Calibration Gas is the known concentration(s) of gas used to set the instrument span or alarm level(s).
Catalysis is a phenomena in which a relatively small amount of material augments the rate of reaction without itself being consumed.
Combustion is the rapid oxidation of a material evolving heat and generally light.
Consumables are those materials or components which are depleted or require periodic replacement through normal use of the instrument.
Control Unit/Module [Controller] is that portion of a multi-part gas detection instrument which is not directly responsive to the gas but which responds to the electrical signal obtained from one or more detector heads to produce an indication, alarm, or other output function. The control unit contains the operating controls such as zero, span and alarm setpoint adjustments along with readouts, status indicators, recorder outputs and relay contacts.
Detector Head is the gas-responsive portion of a gas detection instrument located in the area where sensing the presence of gas is desired. Its location may be integral with or remote from any circuitry.
Diffusion is a process by which the atmosphere being monitored is transported to the gas-sensing element by natural random molecular movement. This movement is accelerated by thermal energy.
Explosion is an uncontrolled chemical reaction which generates a large amount of heat and gas in a short period of time.
Fail Safe. Any system that cannot fail in any mode without providing a directly observable indication of failure. Consider an electrical relay with a set of contacts that are open when it is un-powered. If a power source and a light bulb are connected in series with the contacts, the lamp will glow when the relay is energized. If the goal of this system is to insure that the relay has power, then this system is said to be fail safe. If the lamp, relay contacts, lamp power source relay coil, or the relay coil power supply fail, then the lamp extinguishes itself providing a directly observable foolproof indication of failure.
Fault Tolerance Ability of a functional unit to continue to perform a required function in the presence of faults or errors (IEC 61508-4, 3.6.3)
Fault Tree Used in safety engineering to quantitatively determine the probability of a safety hazard.
FIT Failure in Time (1x10-9 failures per hour)
Fixed Installation. The terminology commonly used to indicate that a gas monitor is permanently installed, such as in the control panel of a control room. Occasionally gas monitors are mounted in vehicles, such as fire trucks or tankers. These are also generally referred to as fixed installation monitors.
Flameproof or ExplosionProof
Flammable (Explosive) Limits. For gases or vapors which form flammable mixtures with air or oxygen, there is a minimum concentration of vapor in air or oxygen below which propagation of flame does not occur on contact with a source of ignition. There is also a maximum proportion of vapor or gas in air above which propagation of flame does not occur.

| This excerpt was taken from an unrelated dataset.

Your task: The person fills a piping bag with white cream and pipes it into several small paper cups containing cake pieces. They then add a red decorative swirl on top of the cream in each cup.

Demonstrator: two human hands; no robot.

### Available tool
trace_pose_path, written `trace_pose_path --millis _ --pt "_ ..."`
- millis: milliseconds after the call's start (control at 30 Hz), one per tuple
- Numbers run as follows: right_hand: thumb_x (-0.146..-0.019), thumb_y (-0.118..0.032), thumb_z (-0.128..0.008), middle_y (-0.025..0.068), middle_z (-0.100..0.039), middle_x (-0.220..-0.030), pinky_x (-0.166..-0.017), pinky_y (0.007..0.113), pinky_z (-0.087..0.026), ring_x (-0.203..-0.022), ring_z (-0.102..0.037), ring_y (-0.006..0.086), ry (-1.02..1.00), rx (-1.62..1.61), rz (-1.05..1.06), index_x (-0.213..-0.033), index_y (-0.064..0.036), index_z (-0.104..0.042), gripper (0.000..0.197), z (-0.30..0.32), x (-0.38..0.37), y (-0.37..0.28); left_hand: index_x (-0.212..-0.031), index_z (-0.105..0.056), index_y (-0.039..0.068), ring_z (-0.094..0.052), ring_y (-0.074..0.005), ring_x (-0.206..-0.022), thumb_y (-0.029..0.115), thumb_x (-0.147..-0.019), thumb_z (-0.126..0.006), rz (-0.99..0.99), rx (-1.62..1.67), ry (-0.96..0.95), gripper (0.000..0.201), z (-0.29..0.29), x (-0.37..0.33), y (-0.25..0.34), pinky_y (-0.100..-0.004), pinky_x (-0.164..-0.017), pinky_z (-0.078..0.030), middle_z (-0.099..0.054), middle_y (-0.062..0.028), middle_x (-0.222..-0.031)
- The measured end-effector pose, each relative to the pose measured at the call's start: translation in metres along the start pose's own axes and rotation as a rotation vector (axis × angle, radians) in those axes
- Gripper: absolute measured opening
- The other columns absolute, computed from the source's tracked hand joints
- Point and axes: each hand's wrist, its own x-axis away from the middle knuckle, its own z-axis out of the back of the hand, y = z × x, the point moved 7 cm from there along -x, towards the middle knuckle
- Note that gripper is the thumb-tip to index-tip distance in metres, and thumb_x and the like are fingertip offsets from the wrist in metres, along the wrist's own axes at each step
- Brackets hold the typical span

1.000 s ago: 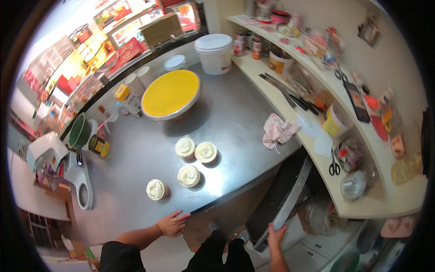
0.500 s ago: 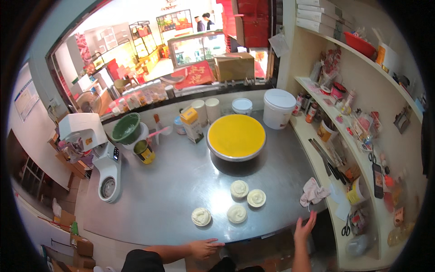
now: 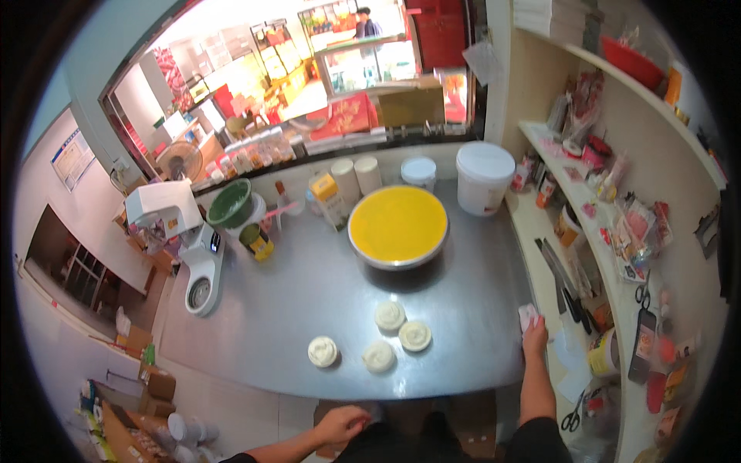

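Note:
My right hand [image 3: 534, 338] is closed on a pale pinkish cloth [image 3: 528, 315] at the right edge of the steel table [image 3: 255, 339]. Most of the cloth is hidden by my fingers. Below the table's front edge, my left hand [image 3: 343, 424] hangs with its fingers curled in and nothing visible in them. Several small round cups topped with swirled white cream [image 3: 390, 315] stand near the front of the table. One cream-topped cup [image 3: 323, 352] sits apart to the left. Behind them is a round cake turntable [image 3: 398, 226] with a yellow top.
A white stand mixer [image 3: 202, 262] is at the left, near a green bowl [image 3: 231, 204] and a dark green and yellow can [image 3: 256, 242]. A carton [image 3: 329, 199] and a lidded white bucket [image 3: 484, 179] stand at the back. Knives [image 3: 567, 289] and scissors [image 3: 572, 417] lie on the right-hand shelves.
My right hand, spread beside the cloth before, has taken hold of it. My left hand has left the table edge, and its fingers have curled. The view has shifted.

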Motion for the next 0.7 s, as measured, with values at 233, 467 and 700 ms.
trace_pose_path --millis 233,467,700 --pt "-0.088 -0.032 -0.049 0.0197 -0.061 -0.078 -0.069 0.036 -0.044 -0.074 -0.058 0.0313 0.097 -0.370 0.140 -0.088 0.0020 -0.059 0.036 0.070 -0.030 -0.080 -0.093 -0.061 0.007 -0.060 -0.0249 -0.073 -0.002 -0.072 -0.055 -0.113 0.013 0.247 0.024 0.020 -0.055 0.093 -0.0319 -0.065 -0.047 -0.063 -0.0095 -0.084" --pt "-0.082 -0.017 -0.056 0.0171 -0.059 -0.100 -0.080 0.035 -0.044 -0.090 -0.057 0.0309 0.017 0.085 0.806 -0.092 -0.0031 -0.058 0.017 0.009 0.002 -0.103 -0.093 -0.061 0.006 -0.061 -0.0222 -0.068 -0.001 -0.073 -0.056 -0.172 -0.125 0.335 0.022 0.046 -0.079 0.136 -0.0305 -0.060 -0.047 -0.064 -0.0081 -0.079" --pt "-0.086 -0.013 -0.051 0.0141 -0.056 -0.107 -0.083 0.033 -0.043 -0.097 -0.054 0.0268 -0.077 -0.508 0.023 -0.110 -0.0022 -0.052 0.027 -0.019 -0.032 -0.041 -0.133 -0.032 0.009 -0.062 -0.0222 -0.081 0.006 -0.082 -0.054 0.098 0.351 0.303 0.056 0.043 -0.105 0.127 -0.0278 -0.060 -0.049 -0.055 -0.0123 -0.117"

These boundary-line mixtures of vapor or gas with air, which if ignited will just propagate flame, are known as the "lower and upper flammable limits" (LFL and UFL) or the "lower and upper explosive limits" (LEL and UEL), and are usually expressed in terms of percentage by volume of gas or vapor in air. LEL and LFL are different terms for the same concept and can be used interchangeably. In popular terms, a mixture below the lower flammable limit is too "lean" to burn or explode and a mixture above the upper flammable limit too "rich" to burn or explode.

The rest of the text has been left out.